Judi Holler, author of Fear Is My Homeboy, presented the keynote speech at HSMAI’s ROC 2019. Holler encourages people to embrace fear and get comfortable with being uncomfortable. Members of HSMAI’s Rising Sales Leader Council discussed Holler’s ideas along with a similarly themed article by Rainesford Stauffer on a recent call, during which they shared what has helped them take risks, push past self-doubt, and identify their professional strengths and weaknesses. Here are key takeaways from their discussion:


  • “Each time I made those scary decisions, it made me more comfortable and more confident in myself in making the next scary decision. And I think that’s the process you need to go through. And that’s how you grow that self-confidence.”
  • “When you push yourself beyond what you think you can do, you learn that the little things will help you get through the bigger things. When you’re not believing in yourself and you’re having that self-doubt, you have to remember that someone put you in that position because they believe you can accomplish this.”
  • “It could be boring if you were never fearful. If you never felt intimidated, if you never felt that you were under-prepared, if you never felt that you were going to learn something from that meeting or that experience, you would absolutely be bored.”
  • “Sometimes, we’re the hardest critics of ourselves. So, what I started doing a while back was making like a of things that I think are good, whether it be with work or personal, and a bad list. And with those bad lists, I’d try three new solutions until I found out how to make my bad things good. That really put me outside my comfort zone, especially in work. I will say it’s so jarring to see that on paper and be honest with yourself like that, But it propelled me so much further, getting uncomfortable and being super-honest.”


  • “One of the best things that I learned from using those types of tests and finding out people’s strengths and weaknesses is play to those strengths. And that’s how I think you can really be successful as a leader. You knowing your own strength is good. What you do with your team’s strengths and weaknesses, and how you mesh that team together to work and get the job done quick, is what helps your team as a whole and helps you sell more. Once everybody understands their strengths, it really helps you get things done the right way.”
  • “When you start looking at your strengths and your weaknesses, you often focus on the weaknesses. But instead of saying, ‘How do I fix that?,’ really look at your strengths as well and look at what’s causing those instead of what’s causing your weaknesses. Focusing on how you accomplish your positives can also help you bring your weaknesses up.”
  • “What I love about a 360 assessment instead of some of the other strength assessments is that it gives you other people’s perceptions of what you are. And I believe in having outsight on how other people perceive you, not just how you personally think you are. I’ve been fortunate to have someone at work to help me with that, and I hope everybody at work has someone who can gut-check them and help with what you lose focus on.”
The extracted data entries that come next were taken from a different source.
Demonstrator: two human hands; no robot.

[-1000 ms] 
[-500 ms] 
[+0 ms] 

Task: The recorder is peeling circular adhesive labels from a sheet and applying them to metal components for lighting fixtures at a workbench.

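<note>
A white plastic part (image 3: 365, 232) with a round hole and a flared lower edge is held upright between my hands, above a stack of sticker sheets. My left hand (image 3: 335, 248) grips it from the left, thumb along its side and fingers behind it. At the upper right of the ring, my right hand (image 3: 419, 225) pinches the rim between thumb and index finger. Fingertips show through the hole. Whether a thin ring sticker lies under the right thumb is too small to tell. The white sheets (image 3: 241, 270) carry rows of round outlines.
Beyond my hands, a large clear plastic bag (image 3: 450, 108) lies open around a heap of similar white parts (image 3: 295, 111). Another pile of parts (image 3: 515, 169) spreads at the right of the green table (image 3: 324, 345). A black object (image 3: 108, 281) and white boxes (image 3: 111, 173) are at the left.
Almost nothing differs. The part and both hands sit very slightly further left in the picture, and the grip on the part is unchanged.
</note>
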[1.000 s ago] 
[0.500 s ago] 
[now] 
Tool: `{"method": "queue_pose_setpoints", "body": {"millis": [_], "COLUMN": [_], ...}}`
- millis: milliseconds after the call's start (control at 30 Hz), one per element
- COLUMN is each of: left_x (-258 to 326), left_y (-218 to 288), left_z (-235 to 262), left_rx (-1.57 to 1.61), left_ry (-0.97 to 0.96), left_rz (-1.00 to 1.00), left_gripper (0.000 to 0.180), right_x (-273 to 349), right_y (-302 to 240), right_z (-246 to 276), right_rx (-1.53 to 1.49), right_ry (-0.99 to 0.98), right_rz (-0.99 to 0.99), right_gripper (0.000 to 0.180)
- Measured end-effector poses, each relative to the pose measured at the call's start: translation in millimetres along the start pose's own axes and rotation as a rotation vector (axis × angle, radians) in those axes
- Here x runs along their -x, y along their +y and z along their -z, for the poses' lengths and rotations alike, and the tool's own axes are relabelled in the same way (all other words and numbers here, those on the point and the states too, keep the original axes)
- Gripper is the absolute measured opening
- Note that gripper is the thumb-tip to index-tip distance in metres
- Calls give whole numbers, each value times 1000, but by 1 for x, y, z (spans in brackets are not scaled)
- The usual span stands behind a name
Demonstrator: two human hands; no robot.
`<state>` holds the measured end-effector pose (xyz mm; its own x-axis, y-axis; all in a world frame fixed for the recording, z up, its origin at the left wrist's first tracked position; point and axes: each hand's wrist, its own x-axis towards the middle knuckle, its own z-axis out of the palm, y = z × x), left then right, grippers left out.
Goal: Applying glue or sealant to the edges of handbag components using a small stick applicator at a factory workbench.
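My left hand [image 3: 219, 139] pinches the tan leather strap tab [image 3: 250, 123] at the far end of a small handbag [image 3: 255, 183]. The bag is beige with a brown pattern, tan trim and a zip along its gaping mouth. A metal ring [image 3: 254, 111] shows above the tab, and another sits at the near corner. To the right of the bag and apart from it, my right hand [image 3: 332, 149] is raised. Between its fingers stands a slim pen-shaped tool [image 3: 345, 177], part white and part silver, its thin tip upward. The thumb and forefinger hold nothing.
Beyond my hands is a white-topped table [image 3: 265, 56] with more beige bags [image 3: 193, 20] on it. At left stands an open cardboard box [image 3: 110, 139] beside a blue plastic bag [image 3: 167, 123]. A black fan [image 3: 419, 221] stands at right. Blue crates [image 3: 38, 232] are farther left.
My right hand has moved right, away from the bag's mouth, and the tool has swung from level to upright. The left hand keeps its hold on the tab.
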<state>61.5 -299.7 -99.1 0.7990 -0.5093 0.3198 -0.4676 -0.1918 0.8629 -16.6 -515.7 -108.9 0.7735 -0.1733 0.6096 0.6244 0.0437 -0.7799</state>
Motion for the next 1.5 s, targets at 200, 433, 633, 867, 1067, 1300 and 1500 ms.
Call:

  • “At the end of the day, as long as I know I did everything I could, failure is not a problem. That means you tried. So, failure is a good thing.”
  • “We’re salespeople. If you really, truly embrace sales, then failing at a sale should roll off your back. It shouldn’t be that hard for us to try things and fail. That’s what we do every day. Every time we pick up the phone to call someone, we might not get a call back. You should have some pretty tough skin if you’re in sales.”
  • “Being in sales means getting rejected, which can suck, but it’s all a part of what we love. At least for me, the rejections become a challenge to do better, and it motivates me to get going.”
  • “We want to receive positive feedback, but I also think we need to get ourselves to a point where we can embrace negative feedback as well, because it’s often not completely negative, it’s just constructive feedback on a way that you can tailor yourself to be more successful.”